Biorą namiar na plażę
Ci tekstylni nudziarze
Chcą opalać sztruks
Jak rozpędzić dzikusy
Może sadzić kaktusy
Przejdzie im ten luz?
– Przyjeżdża policja, dochodzą, dostają ludzie pouczenie. Twierdzą, że leżą sobie na plaży i dziękuję. Na dany moment jest spokój – dodaje z żalem pani sołtys.
Stanowisko nudystów tłumaczy młoda kobieta z figlarnym tatuażem na lewej łopatce. – Wydzielając sobie tutaj tabliczki, ostrzgaliśmy, że to jest „naga plaża” i że my tutaj mamy to swoje miejsce, tę swoją enklawę.
Nudyści nie stanowią za to problemu dla młodego faceta, mieszkańca lub działkowicza. – My mamy swoją plażę, oni swoją. Ani my im, ani oni nam nie wchodzą w drogę.

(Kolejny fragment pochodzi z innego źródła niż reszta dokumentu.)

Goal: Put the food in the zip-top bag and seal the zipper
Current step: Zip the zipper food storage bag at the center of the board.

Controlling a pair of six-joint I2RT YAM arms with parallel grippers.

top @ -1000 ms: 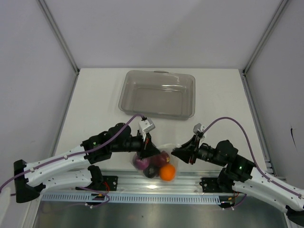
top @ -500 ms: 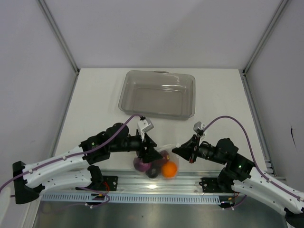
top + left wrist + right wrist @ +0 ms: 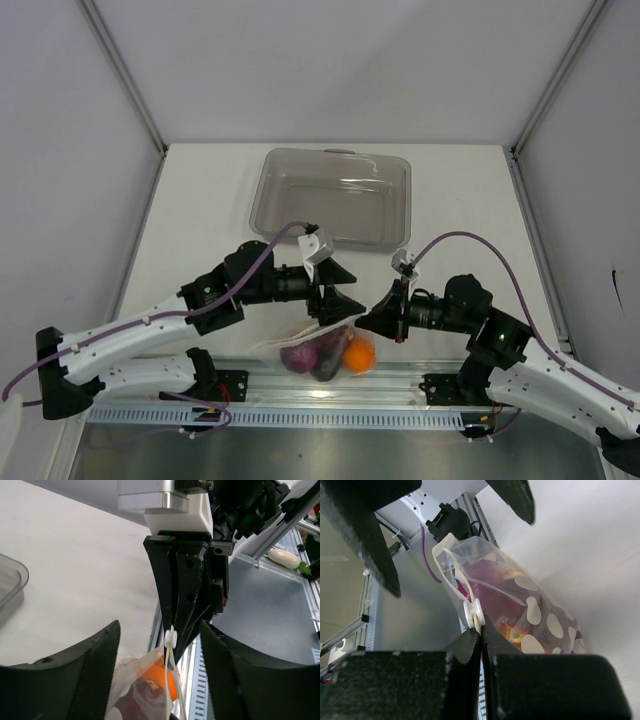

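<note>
Sealing well probably meant a level pull — the right gripper (image 3: 363,320) sat clenched on the white zipper tab (image 3: 472,613) of the clear crinkly plastic bag (image 3: 512,594), and the gaping left gripper (image 3: 345,290) likely needed to pinch the opposite edge first.

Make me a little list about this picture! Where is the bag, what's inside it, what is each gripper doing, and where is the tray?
bag: zip-top bag, at the near edge of the table, between the two arms
inside the bag: orange, purple ball, dark fruit; any others are too hidden to tell
right gripper: shut, pinching the bag's top edge at the white zipper tab
left gripper: open, next to the bag's top, holding nothing
tray: grey tray, at the far side of the table
zipper sealed: cannot tell
</note>
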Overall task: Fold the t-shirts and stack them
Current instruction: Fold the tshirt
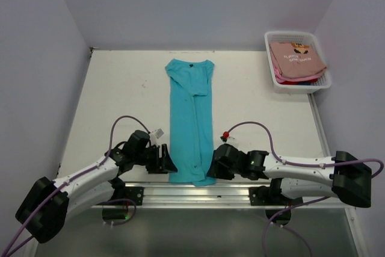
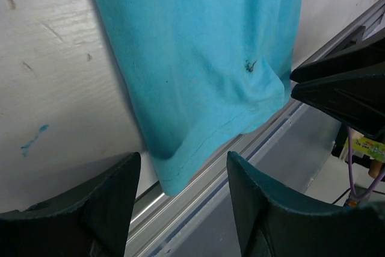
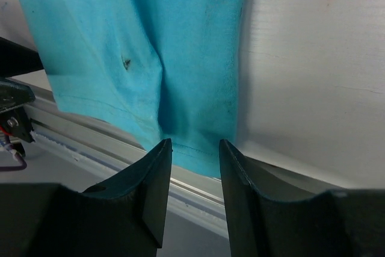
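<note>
A teal t-shirt (image 1: 191, 118) lies folded into a long narrow strip down the middle of the table, collar at the far end. Its hem (image 2: 180, 173) hangs a little over the table's near edge. My left gripper (image 1: 168, 162) stands open at the hem's left corner, and that corner shows between its fingertips (image 2: 183, 156) without being pinched. At the hem's right corner my right gripper (image 1: 212, 167) is open too, with the hem edge (image 3: 198, 154) just beyond its fingertips (image 3: 195, 142). More folded t-shirts, a salmon-pink one (image 1: 296, 58) on top, lie in the basket.
The white plastic basket (image 1: 319, 83) stands at the table's far right corner. An aluminium rail (image 1: 228, 189) runs along the near edge under the hem. Both arms' cables loop over the table beside the shirt.
</note>
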`<act>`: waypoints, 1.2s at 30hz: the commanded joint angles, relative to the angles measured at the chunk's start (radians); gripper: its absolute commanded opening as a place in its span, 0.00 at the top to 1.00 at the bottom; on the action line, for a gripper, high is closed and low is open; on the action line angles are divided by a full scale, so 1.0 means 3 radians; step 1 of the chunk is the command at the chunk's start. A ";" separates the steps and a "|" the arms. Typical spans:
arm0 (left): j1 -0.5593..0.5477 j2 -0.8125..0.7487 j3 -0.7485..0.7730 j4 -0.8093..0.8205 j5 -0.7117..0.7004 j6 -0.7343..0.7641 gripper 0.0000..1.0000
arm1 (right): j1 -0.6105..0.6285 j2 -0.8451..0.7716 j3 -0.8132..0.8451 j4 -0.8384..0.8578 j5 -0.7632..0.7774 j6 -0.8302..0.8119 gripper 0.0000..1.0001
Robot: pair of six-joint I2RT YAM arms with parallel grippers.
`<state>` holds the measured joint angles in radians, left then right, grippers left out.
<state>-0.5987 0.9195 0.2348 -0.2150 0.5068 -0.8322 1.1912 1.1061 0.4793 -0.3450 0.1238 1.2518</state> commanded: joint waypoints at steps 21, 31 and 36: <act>-0.0474 0.0504 -0.0051 -0.0255 -0.0268 -0.0197 0.38 | 0.0013 -0.0047 -0.0104 -0.0257 -0.0039 0.0230 0.61; -0.0500 0.0407 -0.0072 -0.0342 -0.0421 -0.0233 0.46 | 0.0013 0.0235 -0.0289 0.0138 -0.0131 0.0301 0.69; -0.0500 0.0315 -0.0164 -0.0179 -0.0437 -0.0319 0.78 | 0.0013 0.0337 -0.0299 0.0281 -0.0182 0.0286 0.91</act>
<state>-0.7422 1.0172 0.2337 -0.2230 0.4858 -0.9348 1.1912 1.1732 0.4179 -0.2550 0.0647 1.3369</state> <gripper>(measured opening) 0.274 0.132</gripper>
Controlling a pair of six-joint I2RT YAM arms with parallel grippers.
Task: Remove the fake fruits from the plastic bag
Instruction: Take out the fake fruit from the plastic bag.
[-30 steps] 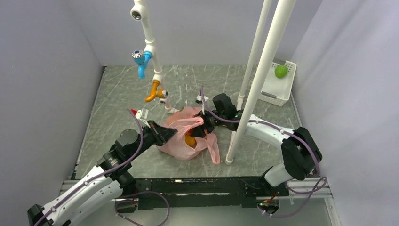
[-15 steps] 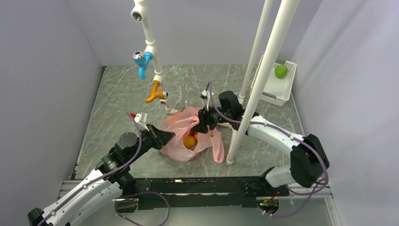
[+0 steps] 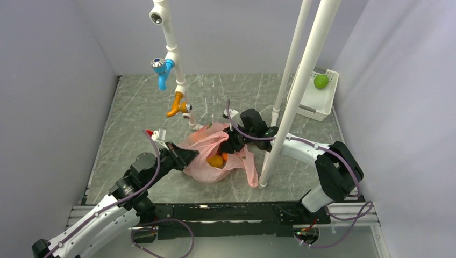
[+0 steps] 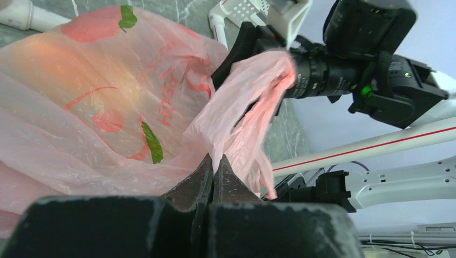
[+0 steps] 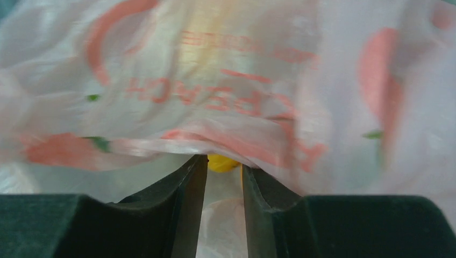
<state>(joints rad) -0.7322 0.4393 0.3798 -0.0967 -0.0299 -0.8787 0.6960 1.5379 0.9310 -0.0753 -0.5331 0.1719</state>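
Note:
The pink plastic bag [image 3: 207, 146] lies crumpled mid-table with its mouth pulled open. Two round orange fake fruits [image 3: 216, 160] show inside it. My left gripper [image 3: 189, 156] is shut on the bag's near-left rim, which the left wrist view shows pinched between the jaws [image 4: 213, 161]. My right gripper [image 3: 232, 145] reaches into the bag's mouth from the right, a bag handle draped over it [image 4: 258, 80]. In the right wrist view its jaws [image 5: 223, 159] stand narrowly apart under the bag film, a yellow fruit [image 5: 220, 164] right at the tips. The red bunch is hidden.
A white slotted basket [image 3: 314, 102] holding a lime-green fruit [image 3: 321, 81] stands at the far right. Two white poles [image 3: 290, 107] rise just right of the bag, one footed at the near side. A white pipe with blue and orange taps [image 3: 173, 64] hangs behind the bag.
My right gripper lifted back from the bag half a second ago and has dipped down into its mouth again. The left gripper keeps its hold on the rim, shifted slightly.

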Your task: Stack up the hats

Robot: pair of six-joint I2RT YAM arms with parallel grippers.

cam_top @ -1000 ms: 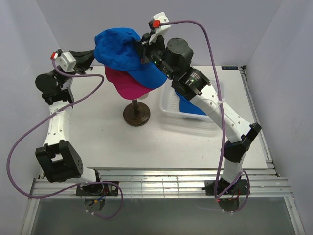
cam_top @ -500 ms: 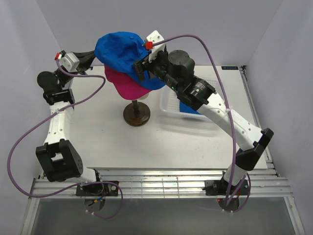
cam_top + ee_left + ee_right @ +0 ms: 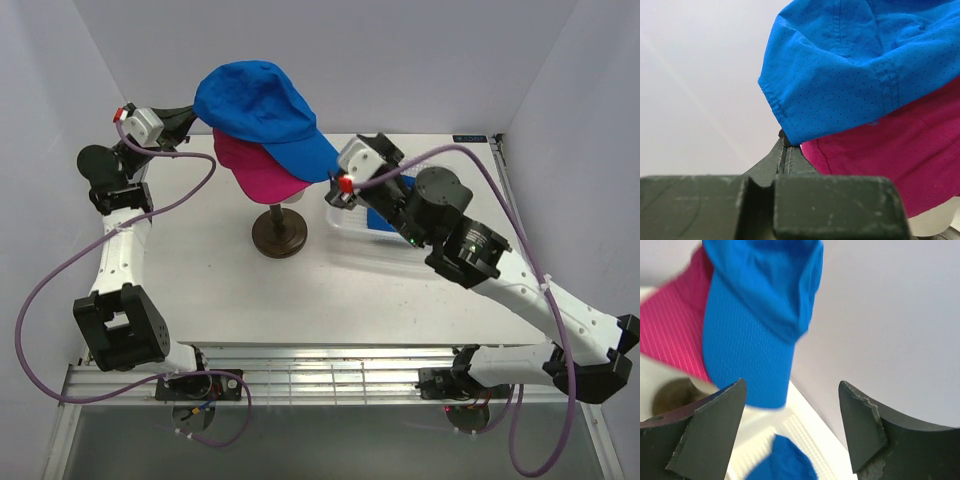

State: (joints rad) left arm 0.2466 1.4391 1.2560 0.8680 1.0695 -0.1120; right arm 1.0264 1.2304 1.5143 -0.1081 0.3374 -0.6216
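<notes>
A blue hat (image 3: 255, 100) sits on top of a pink hat (image 3: 255, 170), both on the mannequin head. In the left wrist view my left gripper (image 3: 785, 144) is shut, its tips pinched at the rear hem of the blue hat (image 3: 855, 65), just above the pink hat (image 3: 900, 150). From above, the left gripper (image 3: 192, 113) is at the back left of the stack. My right gripper (image 3: 334, 194) hangs open and empty to the right of the brims. Its view (image 3: 792, 385) looks up at the blue hat's brim (image 3: 755, 315) and the pink hat (image 3: 670, 335). Another blue hat (image 3: 385, 215) lies in the basket.
The dark round stand (image 3: 280, 232) under the head stands mid-table. The white perforated basket (image 3: 343, 227) is right of it, below my right gripper. The right arm stretches low across the table's right side. Grey walls close in the back and both sides.
My right gripper opened, let go of the blue hat's brim and drew back down and to the right. The blue hat stays on the pink one. The left gripper barely moved.
</notes>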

Wturuje mu naguska z tatuażem. – My nikomu nic złego nie robimy, bo się po prostu tylko opalamy bez ubrań.
No, cóż – naga prawda.
* Wersy rozdzielające prezentowane kwestie pochodzą z utworu „Chałupy welcome to” (1985). Tekst: Grażyna Orlińska. Muzyka: Ryszard Poznakowski. Oryginalne wykonanie: Zbigniew Wodecki.